Appearances vs. Reality ThemeTracker
Appearances vs. Reality Quotes in The Celebrated Jumping Frog of Calaveras County
“They used to give her two or three hundred yards, start, and then pass her under way; but always at the fag end of the race she'd get excited and desperate like, and come cavorting and straddling up, and scattering her legs around limber, sometimes in the air, and sometimes out to one side among the fences, and kicking up m-o-r-e dust and raising m-o-r-e racket with her coughing and sneezing and blowing her nose-and always fetch up at the stand just about a neck ahead as near as you could cipher it down.”
“But as soon as money was up on him he was a different dog; his under-jaw'd begin to stick out like the fo'castle of a steamboat, and his teeth would uncover and shine like the furnaces.”

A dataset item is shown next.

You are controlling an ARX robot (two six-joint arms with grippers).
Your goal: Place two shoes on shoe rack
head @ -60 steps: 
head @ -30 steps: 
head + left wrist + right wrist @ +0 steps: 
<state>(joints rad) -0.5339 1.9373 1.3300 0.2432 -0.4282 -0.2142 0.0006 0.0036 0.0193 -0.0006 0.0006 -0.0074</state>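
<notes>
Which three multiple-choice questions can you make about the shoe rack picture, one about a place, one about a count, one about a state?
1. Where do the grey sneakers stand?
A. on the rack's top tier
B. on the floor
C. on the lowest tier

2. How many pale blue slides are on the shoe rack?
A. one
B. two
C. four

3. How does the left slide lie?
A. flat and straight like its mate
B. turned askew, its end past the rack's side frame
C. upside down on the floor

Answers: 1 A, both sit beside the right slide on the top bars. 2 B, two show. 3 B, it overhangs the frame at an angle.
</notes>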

“He ketched a frog one day, and took him home, and said he cal'lated to educate him; and so he never done nothing for three months but set in his back yard and learn that frog to jump.”
“[…] the new frog hopped off lively, but Dan'l give a heave, and hysted up his shoulders—so—like a Frenchman, but it warn't no use—he couldn't budge; he was planted as solid as a church, and he couldn't no more stir than if he was anchored out.”